Ce constat, elle l'a confirmé dans une interview au Monde: "Quand j’arrive sur la cible, je sais pas si stone est le bon mot, mais il n’y a pas cette excitation que j’ai à l’entraînement. J’ai l’impression que seul mon corps bouge, ma tête, elle, ne pense plus. (...) Je suis quelqu’un de spontané et d’ultraémotionnelle, je ne suis pas sûre d’arriver à m’autoréguler. Sur certaines courses, j’ai l’impression de ne pas arriver à passer la 6e, de me dire 'lâche-toi et fais-toi confiance'".

"Une prise de conscience"

Au cours des derniers mois, un préparateur mental a aidé la biathlète des Saisies, alors qu'elle ne voulait auparavant pas "mettre du temps là-dedans". Les bons résultats sont revenus.
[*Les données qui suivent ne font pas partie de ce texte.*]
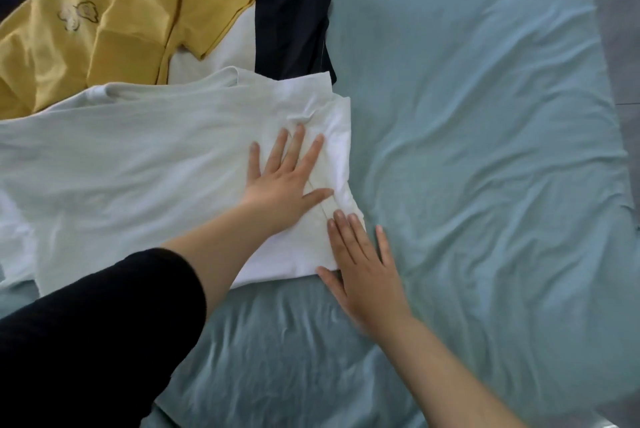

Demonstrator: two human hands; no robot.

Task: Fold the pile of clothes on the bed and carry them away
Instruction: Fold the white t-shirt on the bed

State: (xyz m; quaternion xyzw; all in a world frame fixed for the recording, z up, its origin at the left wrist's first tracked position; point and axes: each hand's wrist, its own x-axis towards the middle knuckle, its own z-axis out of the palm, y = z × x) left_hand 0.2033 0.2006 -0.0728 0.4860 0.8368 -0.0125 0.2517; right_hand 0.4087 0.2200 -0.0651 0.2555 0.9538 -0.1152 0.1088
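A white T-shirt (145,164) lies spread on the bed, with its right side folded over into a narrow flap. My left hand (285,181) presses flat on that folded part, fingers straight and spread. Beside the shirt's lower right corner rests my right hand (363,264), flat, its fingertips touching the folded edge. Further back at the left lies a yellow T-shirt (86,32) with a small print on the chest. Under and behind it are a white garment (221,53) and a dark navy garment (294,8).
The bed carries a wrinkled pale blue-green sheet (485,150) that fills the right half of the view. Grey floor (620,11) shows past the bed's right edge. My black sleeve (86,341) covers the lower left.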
Juste avant les Jeux olympiques, elle a renoué avec la victoire, en remportant à Anterselva l'individuelle de la 7e manche de la Coupe du monde. Ce 4e succès dans sa carrière a mis fin à une disette de 58 courses (qui n'avaient abouti qu'à deux podiums). "Il y a eu une prise de conscience, autant grâce à la préparation mentale que grâce à moi-même, confiait-elle en décembre. J'ai grandi, autant en biathlon que sur le reste. J'ai une vision plus sereine. Je me sens beaucoup plus libérée. Avant je courais après un résultat et j'étais très frustrée".

Avant la mass start victorieuse sur la neige de Zhangjiakou, une rechute s'est toutefois fait ressentir. "Il y a beaucoup d’émotions, beaucoup de stress", déclarait-elle après le fiasco du sprint. Ce qui la laissait sceptique pour cette dernière opportunité, qu'elle jugeait "compromise".

Finalement, ces déconvenues ont libéré son esprit. "Je me suis dit que je n'avais rien à perdre, tout à gagner. (...) C'est peut-être la première course des Jeux où je ne me suis pas focalisée sur un résultat. J'étais simplement heureuse de courir. J'avais fait le deuil du sprint, de l'individuel, du relais. Ce matin, je me suis dit: 'Meuf, ça fait deux fois que tu vas aux Jeux, t'as une chance fantastique'". Une chance qu'elle a saisi et lui permet d'être la première biathlète française à s'imposer dans une épreuve individuelle depuis Florence Baverel-Robert en 2006.